### TASK
Please restate the entire listing verbatim.

'''

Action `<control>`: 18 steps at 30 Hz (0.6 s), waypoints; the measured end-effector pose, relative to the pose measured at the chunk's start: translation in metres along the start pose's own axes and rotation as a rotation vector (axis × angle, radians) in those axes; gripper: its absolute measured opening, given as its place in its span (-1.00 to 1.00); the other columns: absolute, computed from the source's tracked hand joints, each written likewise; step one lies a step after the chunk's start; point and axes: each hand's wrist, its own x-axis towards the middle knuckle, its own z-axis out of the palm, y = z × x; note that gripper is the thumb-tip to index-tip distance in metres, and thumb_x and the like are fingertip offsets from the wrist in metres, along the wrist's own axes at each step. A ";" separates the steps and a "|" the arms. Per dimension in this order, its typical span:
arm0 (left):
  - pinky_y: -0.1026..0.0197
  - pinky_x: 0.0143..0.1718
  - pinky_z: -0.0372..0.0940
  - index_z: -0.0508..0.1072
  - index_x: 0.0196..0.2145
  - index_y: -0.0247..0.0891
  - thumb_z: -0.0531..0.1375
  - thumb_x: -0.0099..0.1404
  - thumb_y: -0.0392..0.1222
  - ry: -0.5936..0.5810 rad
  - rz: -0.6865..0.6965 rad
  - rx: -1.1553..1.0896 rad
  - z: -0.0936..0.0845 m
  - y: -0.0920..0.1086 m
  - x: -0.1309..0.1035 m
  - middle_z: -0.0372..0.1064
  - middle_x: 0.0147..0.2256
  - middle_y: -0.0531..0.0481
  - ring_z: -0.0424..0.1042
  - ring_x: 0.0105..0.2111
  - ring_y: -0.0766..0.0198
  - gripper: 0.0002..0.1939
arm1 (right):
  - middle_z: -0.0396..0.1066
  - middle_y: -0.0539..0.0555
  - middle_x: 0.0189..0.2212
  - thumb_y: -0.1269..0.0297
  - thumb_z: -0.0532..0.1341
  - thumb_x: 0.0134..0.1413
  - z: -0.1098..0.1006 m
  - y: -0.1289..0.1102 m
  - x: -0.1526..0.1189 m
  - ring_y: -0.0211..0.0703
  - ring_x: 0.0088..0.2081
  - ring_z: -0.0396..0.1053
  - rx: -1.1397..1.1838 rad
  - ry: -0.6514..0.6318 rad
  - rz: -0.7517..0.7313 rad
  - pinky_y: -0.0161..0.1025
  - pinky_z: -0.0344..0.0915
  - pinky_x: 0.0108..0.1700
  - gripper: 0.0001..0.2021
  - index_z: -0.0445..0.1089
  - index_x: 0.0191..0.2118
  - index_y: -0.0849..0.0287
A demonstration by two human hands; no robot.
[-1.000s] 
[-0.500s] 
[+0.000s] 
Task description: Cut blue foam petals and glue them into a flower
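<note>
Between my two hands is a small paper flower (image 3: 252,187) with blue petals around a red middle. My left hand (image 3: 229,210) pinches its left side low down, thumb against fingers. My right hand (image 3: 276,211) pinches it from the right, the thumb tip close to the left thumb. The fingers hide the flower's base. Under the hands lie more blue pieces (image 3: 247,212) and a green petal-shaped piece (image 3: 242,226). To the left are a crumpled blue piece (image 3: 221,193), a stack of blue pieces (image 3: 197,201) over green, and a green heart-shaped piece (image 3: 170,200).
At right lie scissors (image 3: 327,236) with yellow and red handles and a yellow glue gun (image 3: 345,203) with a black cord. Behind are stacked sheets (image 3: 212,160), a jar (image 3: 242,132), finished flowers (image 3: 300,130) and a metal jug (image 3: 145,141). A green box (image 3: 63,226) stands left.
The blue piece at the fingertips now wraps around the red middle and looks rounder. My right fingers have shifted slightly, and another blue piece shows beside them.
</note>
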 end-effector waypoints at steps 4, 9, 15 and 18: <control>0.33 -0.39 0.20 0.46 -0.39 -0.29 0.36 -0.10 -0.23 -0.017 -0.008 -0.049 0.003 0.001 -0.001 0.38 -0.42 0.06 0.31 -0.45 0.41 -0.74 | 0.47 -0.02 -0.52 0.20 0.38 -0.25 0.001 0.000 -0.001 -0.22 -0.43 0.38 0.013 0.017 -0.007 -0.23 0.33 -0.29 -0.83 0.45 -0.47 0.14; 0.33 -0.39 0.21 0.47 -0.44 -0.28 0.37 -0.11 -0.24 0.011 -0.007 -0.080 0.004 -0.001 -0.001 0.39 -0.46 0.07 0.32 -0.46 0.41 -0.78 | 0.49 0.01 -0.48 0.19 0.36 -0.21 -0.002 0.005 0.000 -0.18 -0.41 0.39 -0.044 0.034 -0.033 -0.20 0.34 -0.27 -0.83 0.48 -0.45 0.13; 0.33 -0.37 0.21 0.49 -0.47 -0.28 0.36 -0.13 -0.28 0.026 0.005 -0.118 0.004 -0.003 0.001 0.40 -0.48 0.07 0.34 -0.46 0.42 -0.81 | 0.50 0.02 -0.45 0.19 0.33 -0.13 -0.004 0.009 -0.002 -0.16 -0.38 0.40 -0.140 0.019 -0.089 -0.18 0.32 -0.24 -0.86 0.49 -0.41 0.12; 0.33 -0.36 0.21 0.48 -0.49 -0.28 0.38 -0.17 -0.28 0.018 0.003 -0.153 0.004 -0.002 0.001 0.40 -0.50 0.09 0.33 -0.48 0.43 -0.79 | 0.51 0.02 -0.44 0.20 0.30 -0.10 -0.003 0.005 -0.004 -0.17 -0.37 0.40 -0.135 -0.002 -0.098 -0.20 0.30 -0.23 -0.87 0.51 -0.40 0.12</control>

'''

### RESPONSE TO THIS TASK
Action `<control>`: 18 steps at 30 Hz (0.6 s), waypoints; the measured end-effector pose, relative to the pose measured at the chunk's start: translation in metres along the start pose's own axes and rotation as a rotation vector (axis × angle, radians) in those axes; gripper: its absolute measured opening, given as its place in its span (-1.00 to 1.00); the other columns: absolute, computed from the source's tracked hand joints, each written likewise; step one lies a step after the chunk's start; point and axes: each hand's wrist, its own x-axis towards the middle knuckle, its own z-axis out of the palm, y = z × x; note that gripper is the thumb-tip to index-tip distance in metres, and thumb_x and the like are fingertip offsets from the wrist in metres, along the wrist's own axes at each step. A ";" separates the steps and a "|" the arms. Per dimension in this order, its typical span:
arm0 (left):
  - pinky_y: -0.1026..0.0197
  - pinky_x: 0.0143..0.1718
  - pinky_z: -0.0372..0.0940
  - index_z: -0.0508..0.1072
  - index_x: 0.0196..0.2145
  - index_y: -0.0247..0.0891
  - thumb_z: -0.0531..0.1375
  - thumb_x: -0.0099..0.1404
  - thumb_y: -0.0392..0.1222
  - ry: -0.5936..0.5810 rad
  - rz: -0.6865..0.6965 rad
  - rx: -1.1553..1.0896 rad
  - z: -0.0936..0.0845 m
  - y: -0.0920..0.1086 m
  - x: -0.1309..0.1035 m
  - middle_z: -0.0372..0.1064
  - middle_x: 0.0147..0.2256
  - middle_y: -0.0531..0.0481
  - ring_z: -0.0424..0.1042
  - ring_x: 0.0105..0.2111
  - ring_y: -0.0766..0.0198
  - gripper: 0.0002..0.1939
arm1 (right):
  - middle_z: -0.0396..0.1066
  - middle_y: -0.0539..0.0555
  - middle_x: 0.0189..0.2212
  - thumb_y: -0.1269..0.0297
  - thumb_z: -0.0532..0.1341
  - thumb_x: 0.0134..0.1413
  - z: -0.1098..0.1006 m
  - y: -0.1289..0.1102 m
  - x: -0.1526..0.1189 m
  - ring_y: -0.0211..0.0703
  - ring_x: 0.0088..0.2081
  - ring_z: -0.0396..0.1053
  - rx: -1.1397..1.1838 rad
  - ry: -0.6514..0.6318 rad
  - rz: -0.7517..0.7313 rad
  - pinky_y: -0.0161..0.1025
  - pinky_z: -0.0344..0.0915
  - pinky_x: 0.0108..0.1700
  - gripper: 0.0001..0.2021
  - index_z: -0.0445..0.1089
  - index_x: 0.0191..0.2118
  - index_y: -0.0849..0.0287
A demonstration by two human hands; no robot.
[-1.000s] 
[-0.500s] 
[+0.000s] 
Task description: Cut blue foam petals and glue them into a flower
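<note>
Between my two hands is a small paper flower (image 3: 252,187) with blue petals around a red middle. My left hand (image 3: 229,210) pinches its left side low down, thumb against fingers. My right hand (image 3: 276,211) pinches it from the right, the thumb tip close to the left thumb. The fingers hide the flower's base. Under the hands lie more blue pieces (image 3: 247,212) and a green petal-shaped piece (image 3: 242,226). To the left are a crumpled blue piece (image 3: 221,193), a stack of blue pieces (image 3: 197,201) over green, and a green heart-shaped piece (image 3: 170,200).
At right lie scissors (image 3: 327,236) with yellow and red handles and a yellow glue gun (image 3: 345,203) with a black cord. Behind are stacked sheets (image 3: 212,160), a jar (image 3: 242,132), finished flowers (image 3: 300,130) and a metal jug (image 3: 145,141). A green box (image 3: 63,226) stands left.
The blue piece at the fingertips now wraps around the red middle and looks rounder. My right fingers have shifted slightly, and another blue piece shows beside them.
</note>
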 end-effector waypoints at steps 4, 9, 15 and 18: <control>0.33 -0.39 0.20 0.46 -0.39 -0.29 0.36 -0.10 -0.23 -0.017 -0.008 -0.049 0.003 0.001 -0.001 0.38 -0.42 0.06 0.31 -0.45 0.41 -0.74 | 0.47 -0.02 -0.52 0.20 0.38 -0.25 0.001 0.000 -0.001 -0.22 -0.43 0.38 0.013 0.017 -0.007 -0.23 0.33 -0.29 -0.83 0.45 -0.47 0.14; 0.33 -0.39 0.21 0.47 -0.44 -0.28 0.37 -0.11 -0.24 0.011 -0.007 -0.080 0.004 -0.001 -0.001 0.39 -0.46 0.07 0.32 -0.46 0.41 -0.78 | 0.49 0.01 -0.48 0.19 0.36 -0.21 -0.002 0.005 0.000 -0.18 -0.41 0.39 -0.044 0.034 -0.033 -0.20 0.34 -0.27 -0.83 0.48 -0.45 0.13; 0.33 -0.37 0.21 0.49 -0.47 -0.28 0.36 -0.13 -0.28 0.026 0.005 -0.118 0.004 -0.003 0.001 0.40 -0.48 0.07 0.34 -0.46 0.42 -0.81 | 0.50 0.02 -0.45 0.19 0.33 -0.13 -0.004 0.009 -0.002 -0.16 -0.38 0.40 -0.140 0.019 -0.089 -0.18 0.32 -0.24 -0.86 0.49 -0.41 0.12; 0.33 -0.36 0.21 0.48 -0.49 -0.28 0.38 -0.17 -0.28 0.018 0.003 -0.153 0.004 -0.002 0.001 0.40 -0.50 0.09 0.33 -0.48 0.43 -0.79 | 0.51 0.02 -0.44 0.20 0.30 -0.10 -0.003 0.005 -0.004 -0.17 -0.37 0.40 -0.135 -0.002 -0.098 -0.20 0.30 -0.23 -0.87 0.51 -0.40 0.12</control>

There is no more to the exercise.